13 February 2011

Editing is for Losers

I spent the weekend with my SiL and her sister at their Aunt's cabin near Windsor. It was a glorious weekend of woodstoves, spiked hot chocolate, and snow shoeing. 



Last night we played a hunting, fishing, and camping trivia game. It's basically a themed Trivial Pursuit, but with the board changed just enough to avoid copyright infringement lawsuits.
It was the funnest game I've played in a long time, mostly because the questions were hilarious. At Christmas, we played a Christmas trivia game with hilariously stupid questions. At the time, I never thought I'd play a game that could reach that level of awesome badness. I was wrong. Aside from having no consistency with grammar, capitalization, numbering/letter multiple choice options,  the questions often made no sense. Or they were, really, a matter of opinion and not belonging in a trivia game. Clearly, the cards weren't proofread. Or they were proofread by semi literate fourth grader. It made for fun gaming.

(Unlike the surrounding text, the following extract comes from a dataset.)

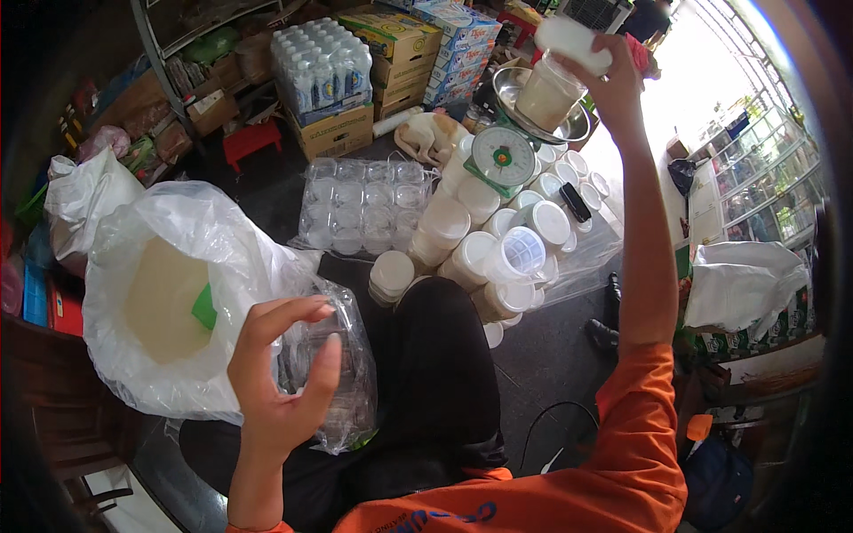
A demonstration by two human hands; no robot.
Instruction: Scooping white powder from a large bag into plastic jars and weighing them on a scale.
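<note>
High on the right, my right hand [615, 78] pinches a round white lid [569, 43], held tilted over a clear jar [546, 96]. Pale contents fill part of that jar, which stands in the metal pan [576, 129] of a green dial scale [503, 158]. Whether lid and jar touch I cannot tell. My left hand [283, 373] is empty, thumb and fingers curved apart in a C shape. Close by it are a clear plastic bag [342, 400] and a large white sack [235, 258] of pale grain-like material with a green scoop [204, 307] in it.
Many white-lidded jars [444, 218] crowd around the scale, with a white plastic basket [520, 253] and a black object [575, 202] on top. Clear empty containers [364, 200] lie packed beside them. A dog [428, 138] rests behind, near bottle packs [322, 71] and cartons [400, 53].
</note>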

A good example of the proof reading quality is seen in the two cards below (the answers are in italics following the question) - see if you can spot the errors  (I'd never heard of Naismith's rule, but apparently, it's a real thing): 



Are here are two awesome questions about fish. Remember, 1/3 of the target audience for this game is people who like to fish:

3 comments:

Deb said...

But, what about all of those land-dwelling fish?!

Ellie Fish said...

I know! It's the wording that kills me. I mean, if it was just "where do most fish live?" then it'd just be a stupid question. But the "most" implies that there are a minority of fish that don't live in water. I know there are some species that can survive droughts and periods of dessication, but I doubt that's what they're refering to.

Candra said...

Ah, it must have been amazing to snowshoe all over the place!